The Leigh-Salford-Manchester Bus Rapid Transit scheme in Greater Manchester, England provides transport connections between Leigh, Atherton, Tyldesley, Ellenbrook and Manchester city centre via Salford. The guided busway and bus rapid transit (BRT) scheme promoted by Transport for Greater Manchester (TfGM) opened on 3 April 2016. Built by Balfour Beatty at a total cost of £122 million to improve links from former Manchester Coalfield towns into Manchester city centre, the busway proposal encountered much opposition and a public enquiry in 2002 before construction finally started in 2013. A branch route from Atherton, and an extension to the Manchester Royal Infirmary have been added to the planned
original scheme.

Twenty-five purple-liveried Wright Eclipse Gemini 3 bodied Volvo B5LH hybrid double-decker equipped with CCTV and next stop audio and visual announcements operate the service. Stops on the guided busway section have level-boarding from platforms equipped with passenger information display screens.

From Leigh, the V1 limited-stop bus service joins seven kilometres of guided busway to Ellenbrook, six kilometres of bus lanes on the East Lancashire Road and sections of reserved bus lanes through Salford and Manchester city centres. The V2 service from Atherton to Manchester joins the guided busway at Tyldesley. Both services run via the University of Manchester and Manchester Metropolitan University before terminating at Manchester Royal Infirmary.

Background
Leigh, one of the largest towns in Britain without a railway station after the closure of the Tyldesley Loopline in 1969, suffered from poor transport connections to neighbouring towns. A guided busway scheme using a kerbed concrete track was proposed and constructed using the former railway trackbed from Leigh to Ellenbrook to improve access to Manchester city centre from Leigh, Tyldesley and Ellenbrook and regenerate areas of the former Manchester Coalfield. 

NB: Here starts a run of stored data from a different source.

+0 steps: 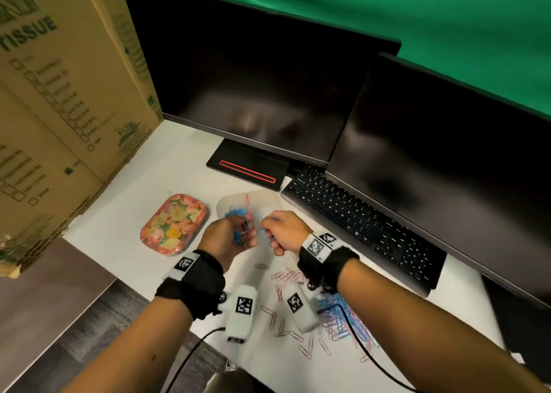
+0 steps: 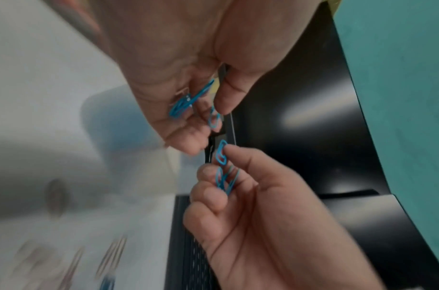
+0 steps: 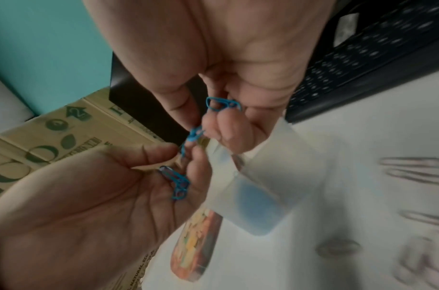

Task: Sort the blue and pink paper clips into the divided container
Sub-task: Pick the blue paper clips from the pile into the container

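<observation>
From my seat, the two dark monitors [image 1: 268, 79] and the cardboard boxes [image 1: 59, 94] fill the back of the white desk [image 1: 119, 213], with a black keyboard [image 1: 363, 222] tucked partly under the right screen. The translucent divided container [image 1: 253, 202] sits past both hands, which hide its near edge; I can make out blue clips on its left side and one pink clip near the divider, but the wrist views blur it to a pale tub. Beside it lies a glossy floral tin [image 1: 174, 224], rounded at the corners. My left hand [image 1: 229, 237] is half curled, a tangle of blue paper clips [image 2: 186, 102] caught between thumb and fingers. My right hand [image 1: 283, 231] is curled too, thumb and forefinger pinching a few more blue ones [image 2: 223, 168], almost touching the left. Near my wrists, pink paper clips [image 1: 286, 276] lie scattered, and a mixed heap [image 1: 343, 321] sits partly hidden under my right forearm; thin wire loops, blurred.
</observation>
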A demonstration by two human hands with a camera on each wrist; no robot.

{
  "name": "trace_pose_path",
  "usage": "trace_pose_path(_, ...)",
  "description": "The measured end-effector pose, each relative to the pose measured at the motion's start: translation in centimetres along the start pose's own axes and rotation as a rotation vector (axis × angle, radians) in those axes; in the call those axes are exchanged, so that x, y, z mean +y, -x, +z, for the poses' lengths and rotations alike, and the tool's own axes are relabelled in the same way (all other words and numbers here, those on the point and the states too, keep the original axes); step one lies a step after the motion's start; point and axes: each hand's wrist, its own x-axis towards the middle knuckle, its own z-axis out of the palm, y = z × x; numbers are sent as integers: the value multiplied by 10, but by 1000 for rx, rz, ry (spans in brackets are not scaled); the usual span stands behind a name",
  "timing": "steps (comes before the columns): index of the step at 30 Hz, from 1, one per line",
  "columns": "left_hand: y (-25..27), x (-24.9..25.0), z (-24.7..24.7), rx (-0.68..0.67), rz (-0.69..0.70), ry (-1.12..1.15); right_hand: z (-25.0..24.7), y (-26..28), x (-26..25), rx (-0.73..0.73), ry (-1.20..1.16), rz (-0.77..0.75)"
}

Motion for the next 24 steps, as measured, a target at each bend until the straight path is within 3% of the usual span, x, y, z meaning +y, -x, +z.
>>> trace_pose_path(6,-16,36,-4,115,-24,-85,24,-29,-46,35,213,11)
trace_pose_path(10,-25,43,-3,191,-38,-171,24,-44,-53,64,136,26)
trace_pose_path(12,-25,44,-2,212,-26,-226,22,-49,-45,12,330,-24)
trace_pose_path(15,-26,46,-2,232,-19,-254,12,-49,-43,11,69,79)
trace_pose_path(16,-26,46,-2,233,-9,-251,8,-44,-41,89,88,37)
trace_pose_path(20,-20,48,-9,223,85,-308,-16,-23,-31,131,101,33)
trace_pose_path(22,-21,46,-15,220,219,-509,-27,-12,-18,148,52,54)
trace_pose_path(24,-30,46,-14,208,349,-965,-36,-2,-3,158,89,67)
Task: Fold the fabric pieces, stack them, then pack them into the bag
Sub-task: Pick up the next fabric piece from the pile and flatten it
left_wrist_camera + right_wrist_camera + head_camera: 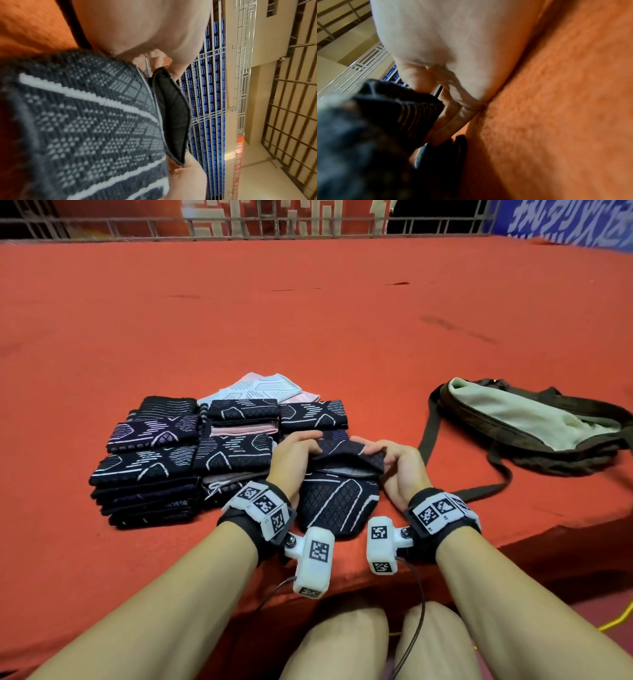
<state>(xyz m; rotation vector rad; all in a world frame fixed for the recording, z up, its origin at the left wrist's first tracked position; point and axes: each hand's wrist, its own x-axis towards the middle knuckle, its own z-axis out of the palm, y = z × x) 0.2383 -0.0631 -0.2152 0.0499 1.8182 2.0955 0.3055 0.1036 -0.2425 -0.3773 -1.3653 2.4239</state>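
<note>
Red table (308, 320): olive bag (527, 422) at right, long axis left-right. Folded fabric stacks (178, 453) left of centre. Dark patterned fabric piece (337, 501) at lower centre, long axis toward viewer. Left hand (294, 455) and right hand (399, 465), wrists down, fingers curled, pinch its far edge.

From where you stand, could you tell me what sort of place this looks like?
Probably a workshop or packing space: a wide orange-covered table, metal grilles behind it, and piles of folded knit fabric pieces beside an open bag.

A hall-like room: red felt-covered platform (308, 313), metal lattice railing (308, 227).
</note>
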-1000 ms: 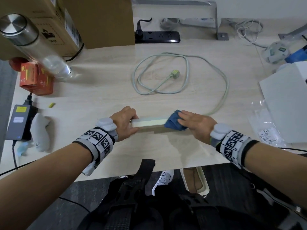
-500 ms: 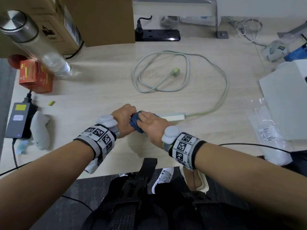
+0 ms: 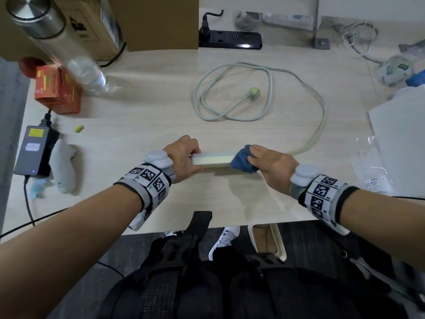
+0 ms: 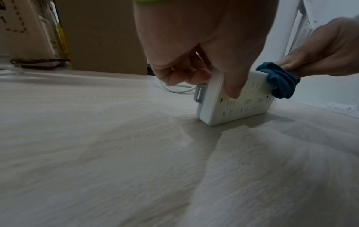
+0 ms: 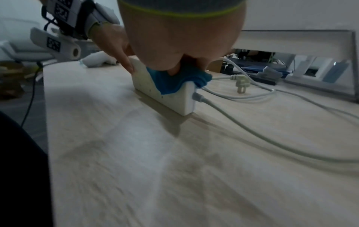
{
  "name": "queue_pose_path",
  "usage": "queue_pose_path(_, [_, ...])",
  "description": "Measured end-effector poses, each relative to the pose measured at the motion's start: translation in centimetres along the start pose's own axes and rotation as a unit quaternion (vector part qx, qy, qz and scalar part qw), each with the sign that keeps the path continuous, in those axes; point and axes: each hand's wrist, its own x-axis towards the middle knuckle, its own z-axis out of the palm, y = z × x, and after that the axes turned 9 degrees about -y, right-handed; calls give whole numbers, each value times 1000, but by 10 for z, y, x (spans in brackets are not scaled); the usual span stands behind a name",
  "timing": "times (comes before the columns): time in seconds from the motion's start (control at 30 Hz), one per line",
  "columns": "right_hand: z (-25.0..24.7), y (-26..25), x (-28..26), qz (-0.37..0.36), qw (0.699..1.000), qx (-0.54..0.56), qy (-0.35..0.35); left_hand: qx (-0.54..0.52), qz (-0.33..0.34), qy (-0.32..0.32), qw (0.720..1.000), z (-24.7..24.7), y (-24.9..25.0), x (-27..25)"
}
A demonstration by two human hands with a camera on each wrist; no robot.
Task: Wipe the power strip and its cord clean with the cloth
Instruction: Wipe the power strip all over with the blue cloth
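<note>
While the white plastic power strip (image 3: 210,159) stands on its long edge near the front of the pale wood-grain table (image 3: 147,116), socket face toward the person, the left hand (image 3: 184,157) pinches its left end — thumb on the socket face, fingers curled behind. The right hand (image 3: 271,165) grips the bunched dark-blue cloth (image 3: 242,162), which is draped over the top edge at the right end, just beside where the cord leaves the body.

To do this stroke well, I judge the left-hand pinch must hold the strip firmly upright against the table while the cloth runs the full top edge; pressure should go downward, not sideways, or the strip may tip. The socket face and back likely need passes of their own.

The pale grey-green round cord (image 3: 271,93) lies in loose loops on the far side, its plug (image 3: 254,91) inside the loop — it appears unwiped so far and free to be drawn through the cloth.

Around: a black power strip (image 3: 230,39) far centre, a steel-capped clear bottle (image 3: 57,44) and orange carton (image 3: 57,90) far left, a grey power adapter (image 3: 34,153) at left, a clear plastic bag (image 3: 372,171) at right. All sit well apart; nothing blocks the wipe.
</note>
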Motion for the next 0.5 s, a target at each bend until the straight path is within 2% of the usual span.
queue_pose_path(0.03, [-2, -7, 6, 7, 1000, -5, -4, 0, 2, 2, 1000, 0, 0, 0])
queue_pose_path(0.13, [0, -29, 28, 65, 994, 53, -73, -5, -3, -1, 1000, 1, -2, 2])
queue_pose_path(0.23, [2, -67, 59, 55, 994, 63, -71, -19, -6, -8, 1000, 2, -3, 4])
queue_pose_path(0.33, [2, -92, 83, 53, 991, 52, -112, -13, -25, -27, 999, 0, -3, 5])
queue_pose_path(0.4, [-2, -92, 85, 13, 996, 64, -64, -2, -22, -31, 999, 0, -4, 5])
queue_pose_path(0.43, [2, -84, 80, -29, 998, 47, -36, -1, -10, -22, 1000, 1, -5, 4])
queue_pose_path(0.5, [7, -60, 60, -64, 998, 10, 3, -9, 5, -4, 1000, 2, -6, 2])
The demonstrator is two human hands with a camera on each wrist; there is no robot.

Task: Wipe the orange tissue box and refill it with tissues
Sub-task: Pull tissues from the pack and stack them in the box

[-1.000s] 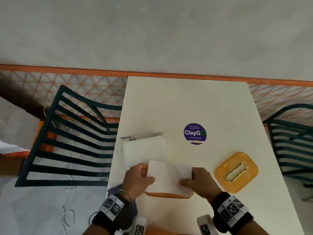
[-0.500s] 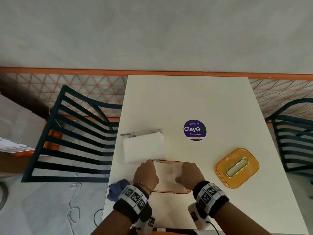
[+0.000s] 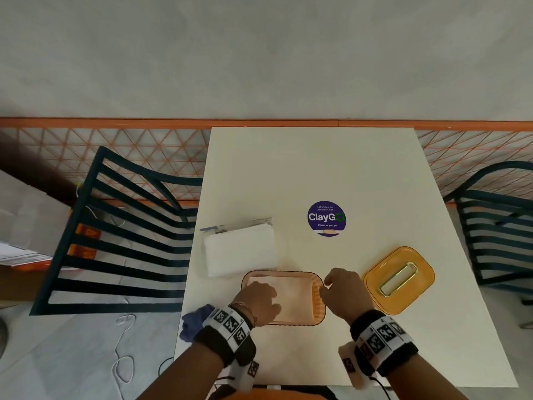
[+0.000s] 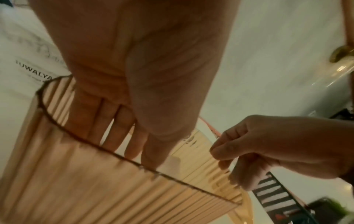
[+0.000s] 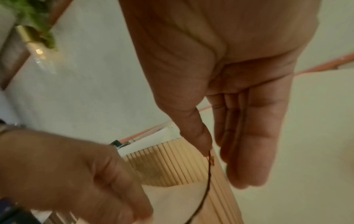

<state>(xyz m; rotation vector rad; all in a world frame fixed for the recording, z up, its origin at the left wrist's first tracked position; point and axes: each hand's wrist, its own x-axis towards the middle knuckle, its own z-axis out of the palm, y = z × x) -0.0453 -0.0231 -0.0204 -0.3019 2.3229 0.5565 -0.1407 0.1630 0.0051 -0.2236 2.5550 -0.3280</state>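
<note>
The ribbed orange tissue box (image 3: 318, 300) stands without its lid near the table's front edge, with a stack of white tissues (image 3: 292, 293) inside it. My left hand (image 3: 259, 297) reaches into the box, and its straight fingers (image 4: 122, 131) press on the tissues. My right hand (image 3: 341, 293) is at the box's right wall. Its thumb touches the rim and its fingers (image 5: 249, 144) hang straight outside the wall, holding nothing. The orange lid (image 3: 399, 280) with a gold slot lies to the right. A pack of white tissues (image 3: 240, 249) lies left of the box.
A blue cloth (image 3: 191, 324) hangs at the white table's (image 3: 317, 168) front left corner. A round purple sticker (image 3: 326, 218) is on the table behind the box. Dark slatted chairs (image 3: 121, 241) stand on both sides. A loose cable lies on the floor at the left.
The tissue stack went down into the box under both hands. My right hand has since drawn out to the box's right rim while the left stays inside.
</note>
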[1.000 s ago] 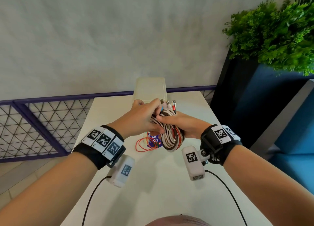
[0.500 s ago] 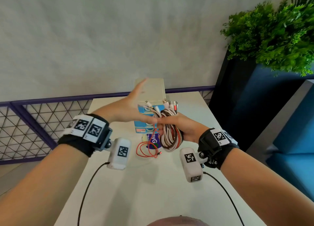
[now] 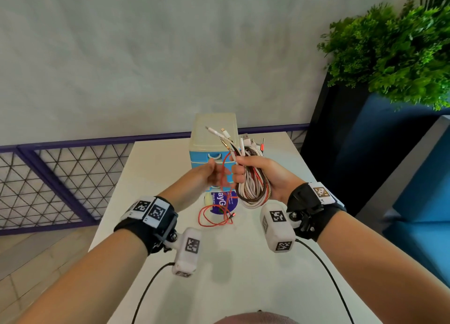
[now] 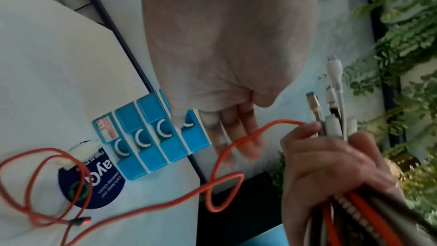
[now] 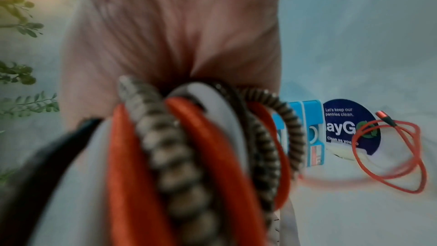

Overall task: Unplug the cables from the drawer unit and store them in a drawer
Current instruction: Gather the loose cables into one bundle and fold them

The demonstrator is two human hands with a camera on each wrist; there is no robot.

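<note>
My right hand (image 3: pixel 243 171) grips a coiled bundle of cables (image 3: pixel 253 189), white, red, black and braided, with the plugs sticking up above the fist. A thin red cable (image 3: pixel 214 217) runs from that fist down to loose loops on the white table (image 3: pixel 243 262). My left hand (image 3: pixel 211 173) is held with straight fingers right beside the hanging red strand, holding nothing. Behind both hands stands the blue drawer unit (image 3: pixel 214 138) with a beige top; its drawers (image 4: pixel 153 137) are closed. The right wrist view is filled by the cable bundle (image 5: pixel 177 147).
A round dark-blue sticker (image 3: pixel 220 201) lies on the table in front of the unit, under the red loops. A purple mesh railing (image 3: pixel 60 177) runs along the left, and a dark planter with green plants (image 3: pixel 389 55) stands at the right.
My left hand let go of the bundle, swung open over the unit, then came back down beside the red strand. The right hand lifted the bundle slightly.
</note>
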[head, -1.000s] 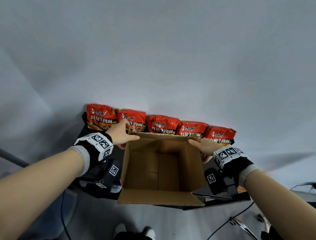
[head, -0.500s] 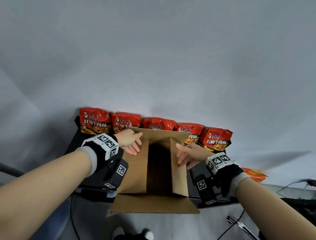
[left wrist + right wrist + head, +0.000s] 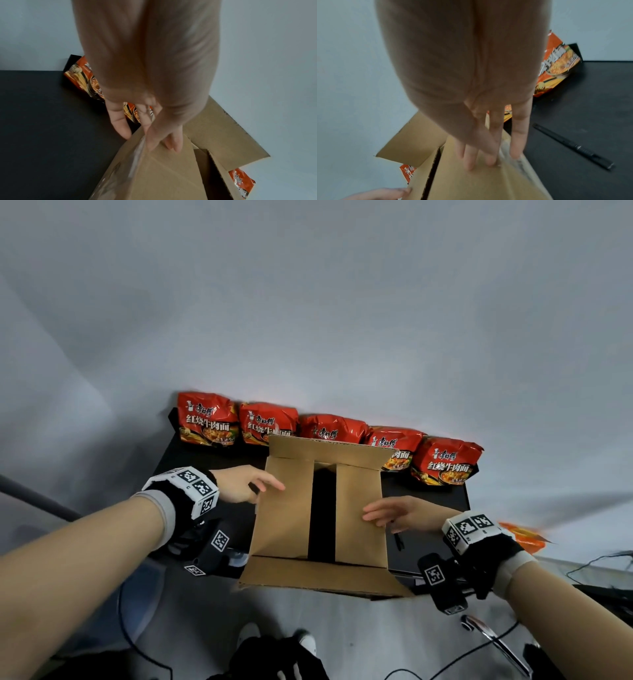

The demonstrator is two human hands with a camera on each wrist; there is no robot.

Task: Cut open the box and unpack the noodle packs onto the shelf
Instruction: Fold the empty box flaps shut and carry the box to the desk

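Note:
A brown cardboard box (image 3: 325, 575) stands on the black shelf (image 3: 205, 463). Its two side flaps are folded inward, with a dark gap between them. My left hand (image 3: 263, 486) presses flat on the left flap (image 3: 163, 169) with straight fingers. My right hand (image 3: 373, 513) lies flat on the right flap (image 3: 471, 180), fingers straight. The far flap (image 3: 329, 450) stands up and the near flap hangs outward. Several red noodle packs (image 3: 207, 419) lean in a row against the wall behind the box. The box's inside is hidden.
A black utility knife (image 3: 573, 146) lies on the shelf just right of the box. An orange pack (image 3: 524, 535) lies beyond the shelf's right edge. Cables and a chair base (image 3: 493, 642) are on the floor below, near my shoes (image 3: 250, 635).
The side flaps, spread wide a second ago, have been folded inward over the box. Both hands moved from the box's rim onto the flaps, and the gap has narrowed.

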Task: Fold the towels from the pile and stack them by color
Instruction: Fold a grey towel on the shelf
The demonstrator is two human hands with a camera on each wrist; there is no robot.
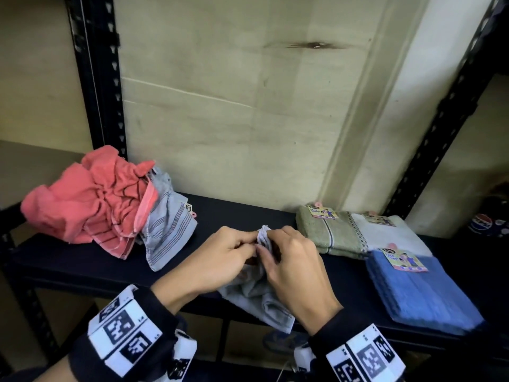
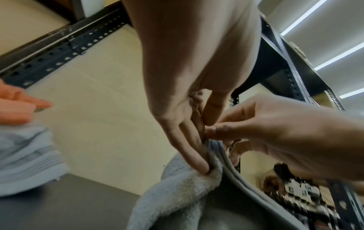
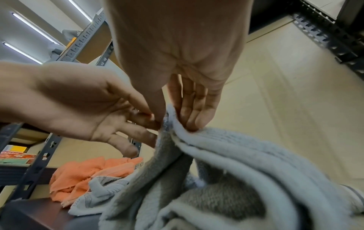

When proposed, the busway was controversial and encountered much local opposition. It was branded the 'Misguided Busway' by a Salford councillor. Critics contested claims by TfGM that the creation of within-carriageway bus lanes would not reduce general traffic capacity along the East Lancashire Road, a heavily congested radial route for traffic heading towards Manchester and Salford city centres; but instead increase it.

Route

The BRT route begins at Leigh bus station, and joins the guided section at East Bond Street. It proceeds through Leigh and along the converted rail alignment via Tyldesley to Newearth Road in Ellenbrook. An improved bus route from Atherton joins the route at Astley Street, Tyldesley. From Ellenbrook the route continues via bus lanes alongside the A580 East Lancashire Road, serving Worsley and Swinton before joining the A6 at Irlams o' th' Height.  All stops along the A580 bus lanes are bus bays so that conventional stopping services can be overtaken by limited-stop expresses. It passes the University of Salford/Salford Crescent railway station before continuing through Manchester city centre and along bus-only lanes on Oxford Road to Manchester Metropolitan University, Manchester University and the Central Manchester Hospitals. Buses use Bolton Road in Salford when Broad Street is congested.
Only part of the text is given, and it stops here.